Activity — In the material below, find every line with "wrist" and pull it out.
------------------------------------------------------------
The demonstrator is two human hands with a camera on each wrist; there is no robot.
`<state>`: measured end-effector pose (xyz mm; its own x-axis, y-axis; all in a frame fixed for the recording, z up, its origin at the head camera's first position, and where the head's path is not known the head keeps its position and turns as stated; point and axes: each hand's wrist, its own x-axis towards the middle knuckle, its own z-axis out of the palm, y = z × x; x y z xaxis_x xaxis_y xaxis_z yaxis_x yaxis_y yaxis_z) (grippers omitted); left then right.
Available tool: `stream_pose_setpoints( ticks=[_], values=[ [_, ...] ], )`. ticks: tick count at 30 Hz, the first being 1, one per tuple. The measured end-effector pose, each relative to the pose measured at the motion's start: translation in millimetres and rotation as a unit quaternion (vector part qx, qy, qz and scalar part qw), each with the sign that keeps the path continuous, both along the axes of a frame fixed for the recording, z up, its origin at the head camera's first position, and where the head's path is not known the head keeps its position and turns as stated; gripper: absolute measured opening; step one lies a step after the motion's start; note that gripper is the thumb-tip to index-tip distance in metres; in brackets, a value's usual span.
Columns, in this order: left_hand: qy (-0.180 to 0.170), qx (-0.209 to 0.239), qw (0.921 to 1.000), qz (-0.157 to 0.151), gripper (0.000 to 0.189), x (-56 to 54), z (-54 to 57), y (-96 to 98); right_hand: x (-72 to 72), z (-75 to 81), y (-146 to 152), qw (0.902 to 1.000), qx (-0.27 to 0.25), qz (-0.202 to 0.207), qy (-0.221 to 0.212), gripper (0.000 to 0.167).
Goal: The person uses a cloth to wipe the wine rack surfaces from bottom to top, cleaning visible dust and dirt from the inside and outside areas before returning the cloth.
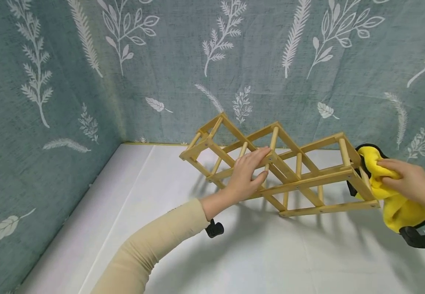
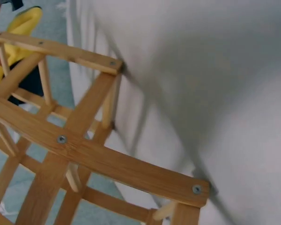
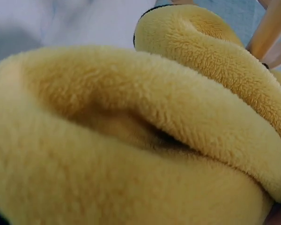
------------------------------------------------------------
Exercise output —
The demonstrator is two human hands with a camera on each wrist; there is no robot.
`<state>`: measured end-effector pose (xyz mm; its own x-axis, y-axis; all in a frame fixed for the recording, z up, its origin at the head camera's first position, and where the head's path is not known the head keeps its position and turns as stated; point and axes: each hand's wrist, its own x-axis towards the middle knuckle, its own z-axis out of the palm, y = z × x; x y z xaxis_x xaxis_y xaxis_z yaxis_x yaxis_y yaxis_z) (grippers omitted); left then right.

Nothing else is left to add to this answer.